▶ _What to do_: When you transcribe the lines below, keep every word the same and leave the pictures behind.
[Start of section]
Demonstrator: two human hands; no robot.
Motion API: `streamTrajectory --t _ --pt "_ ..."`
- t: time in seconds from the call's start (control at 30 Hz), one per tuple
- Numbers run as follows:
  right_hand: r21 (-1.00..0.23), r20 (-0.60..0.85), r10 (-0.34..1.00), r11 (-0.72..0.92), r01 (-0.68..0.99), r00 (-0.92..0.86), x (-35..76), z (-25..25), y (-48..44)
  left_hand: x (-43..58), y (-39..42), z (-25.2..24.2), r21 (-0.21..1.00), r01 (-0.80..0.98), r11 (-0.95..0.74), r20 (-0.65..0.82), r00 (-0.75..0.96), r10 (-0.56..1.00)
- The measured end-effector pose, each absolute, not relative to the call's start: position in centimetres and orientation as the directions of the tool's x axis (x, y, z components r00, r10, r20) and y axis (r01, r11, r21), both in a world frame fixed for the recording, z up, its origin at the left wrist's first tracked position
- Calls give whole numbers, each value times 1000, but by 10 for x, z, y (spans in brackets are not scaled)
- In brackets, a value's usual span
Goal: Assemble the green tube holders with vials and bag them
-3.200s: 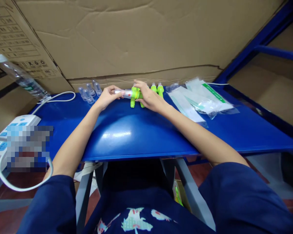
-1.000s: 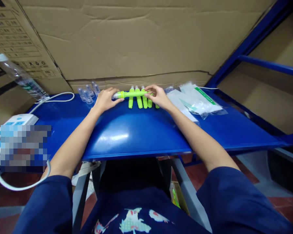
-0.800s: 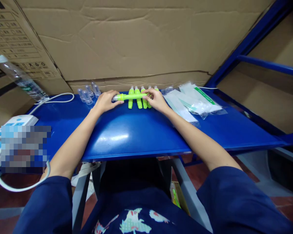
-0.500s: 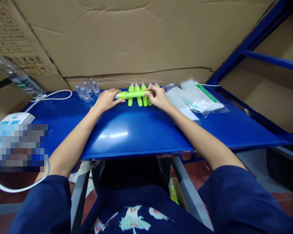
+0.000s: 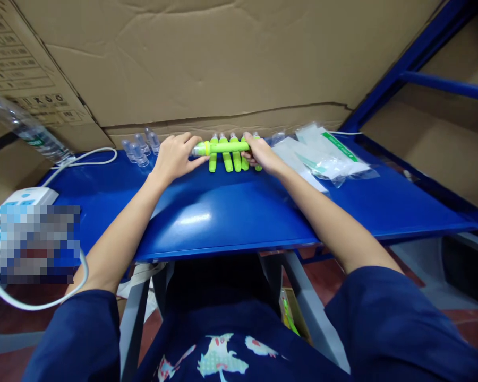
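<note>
A slim, bright green tube (image 5: 229, 148) with a yellow ring and a clear end lies level between my two hands. My left hand (image 5: 178, 155) pinches the clear end between thumb and fingers. At the opposite, plain green end, my right hand (image 5: 262, 153) is closed around the tube. Behind and below it, a row of similar green tubes (image 5: 227, 160) with clear tips lies side by side on the blue table (image 5: 231, 212), partly covered by the held tube and my right hand. Several clear plastic caps (image 5: 140, 150) stand to the left of my left hand.
Clear plastic bags with a green label (image 5: 340, 147) lie right of my right hand. At the left are a tilted water bottle (image 5: 35, 132), a white power strip (image 5: 27, 199) and a looping white cable (image 5: 99, 150). A cardboard wall (image 5: 207, 69) rises behind the table.
The held tube has shifted slightly right and up, and its yellow ring shows more fully. My right hand has changed from a fingertip hold to a fuller grip around the green end.
</note>
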State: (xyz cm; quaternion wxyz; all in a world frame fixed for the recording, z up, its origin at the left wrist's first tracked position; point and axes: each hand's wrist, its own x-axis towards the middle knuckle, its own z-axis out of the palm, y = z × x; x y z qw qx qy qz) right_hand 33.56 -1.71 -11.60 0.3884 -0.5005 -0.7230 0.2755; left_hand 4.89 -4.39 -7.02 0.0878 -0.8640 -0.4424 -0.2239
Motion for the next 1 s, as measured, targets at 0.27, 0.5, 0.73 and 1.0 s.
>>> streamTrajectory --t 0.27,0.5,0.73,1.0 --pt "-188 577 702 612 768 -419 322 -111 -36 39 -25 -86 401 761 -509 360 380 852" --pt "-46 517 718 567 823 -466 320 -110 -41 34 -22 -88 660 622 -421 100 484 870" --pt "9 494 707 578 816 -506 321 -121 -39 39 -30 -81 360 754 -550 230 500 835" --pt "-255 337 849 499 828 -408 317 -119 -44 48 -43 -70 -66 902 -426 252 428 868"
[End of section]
▶ _The answer_:
Demonstrator: two human hands; no robot.
Motion API: `streamTrajectory --t _ --pt "_ ..."`
- t: time in seconds from the call's start (control at 30 Hz), one per tuple
- Numbers run as follows:
  right_hand: r21 (-1.00..0.23), r20 (-0.60..0.85), r10 (-0.34..1.00), r11 (-0.72..0.92), r01 (-0.68..0.99), r00 (-0.92..0.86), x (-35..76), z (-25..25), y (-48..44)
  left_hand: x (-43..58), y (-39..42), z (-25.2..24.2), r21 (-0.21..1.00), r01 (-0.80..0.98), r11 (-0.95..0.74), r20 (-0.65..0.82), r00 (-0.75..0.96), r10 (-0.56..1.00)
- The measured end-effector pose, each absolute, not relative to the call's start: position in centimetres and orientation as the directions of the tool's x axis (x, y, z components r00, r10, r20) and y axis (r01, r11, r21), both in a world frame fixed for the recording, z up, its origin at the left wrist's first tracked position
- Calls give whole numbers, each value times 1000, but by 10 for x, z, y (spans in brackets are not scaled)
- In brackets, a value's usual span
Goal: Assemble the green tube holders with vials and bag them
-3.200s: 
-1.000s: 
-0.800s: 
-0.500s: 
+0.000s: 
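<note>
A slim, bright green tube (image 5: 229, 148) with a yellow ring and a clear end lies level between my two hands. My left hand (image 5: 178, 155) pinches the clear end between thumb and fingers. At the opposite, plain green end, my right hand (image 5: 262, 153) is closed around the tube. Behind and below it, a row of similar green tubes (image 5: 227, 160) with clear tips lies side by side on the blue table (image 5: 231, 212), partly covered by the held tube and my right hand. Several clear plastic caps (image 5: 140, 150) stand to the left of my left hand.
Clear plastic bags with a green label (image 5: 340, 147) lie right of my right hand. At the left are a tilted water bottle (image 5: 35, 132), a white power strip (image 5: 27, 199) and a looping white cable (image 5: 99, 150). A cardboard wall (image 5: 207, 69) rises behind the table.
The held tube has shifted slightly right and up, and its yellow ring shows more fully. My right hand has changed from a fingertip hold to a fuller grip around the green end.
</note>
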State: (xyz cm; quaternion wxyz; all in a world frame fixed for the recording, z up, its origin at the left wrist's first tracked position; point and axes: each hand's wrist, its own x-axis towards the middle knuckle, its own z-axis out of the palm, y = z × x; x y z qw qx qy qz) right_hand 33.56 -1.71 -11.60 0.3884 -0.5005 -0.7230 0.2755; left_hand 4.89 -4.39 -7.02 0.0878 -0.8640 -0.4424 -0.2239
Motion for the next 1 s, as measured, targets at 0.27, 0.5, 0.73 and 1.0 s.
>>> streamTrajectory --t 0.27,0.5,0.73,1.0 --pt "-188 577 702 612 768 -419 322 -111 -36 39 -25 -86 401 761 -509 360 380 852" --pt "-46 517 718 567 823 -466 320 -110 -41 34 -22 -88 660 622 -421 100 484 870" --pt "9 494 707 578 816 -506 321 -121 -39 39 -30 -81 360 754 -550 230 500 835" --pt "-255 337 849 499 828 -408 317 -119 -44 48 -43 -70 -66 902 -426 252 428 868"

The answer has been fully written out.